#### [TASK DETAILS]
As an exercise, transcribe the data below in full and exactly, omitting pictures.

#### [PROVIDED DATA]
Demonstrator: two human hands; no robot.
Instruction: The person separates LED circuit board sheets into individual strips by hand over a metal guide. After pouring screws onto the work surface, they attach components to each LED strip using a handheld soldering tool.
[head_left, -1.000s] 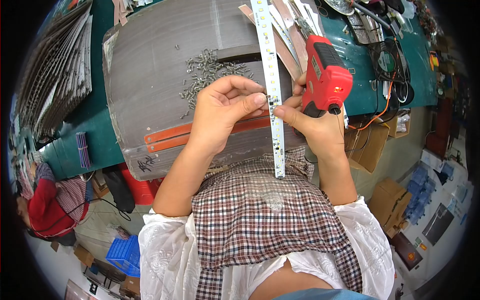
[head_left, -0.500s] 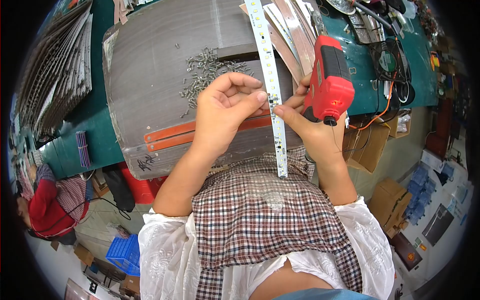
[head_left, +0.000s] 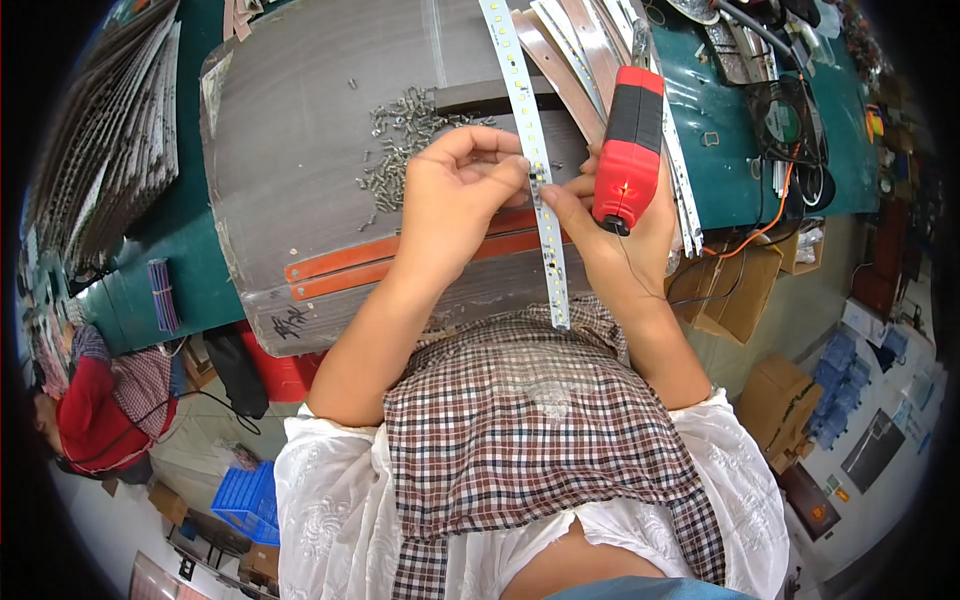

#### [ANSWER SECTION]
Demonstrator: two human hands; no robot.
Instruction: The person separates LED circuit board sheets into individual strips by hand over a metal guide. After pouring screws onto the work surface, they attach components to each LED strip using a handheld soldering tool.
[head_left, -1.000s] 
[head_left, -0.500s] 
[head_left, +0.000s] 

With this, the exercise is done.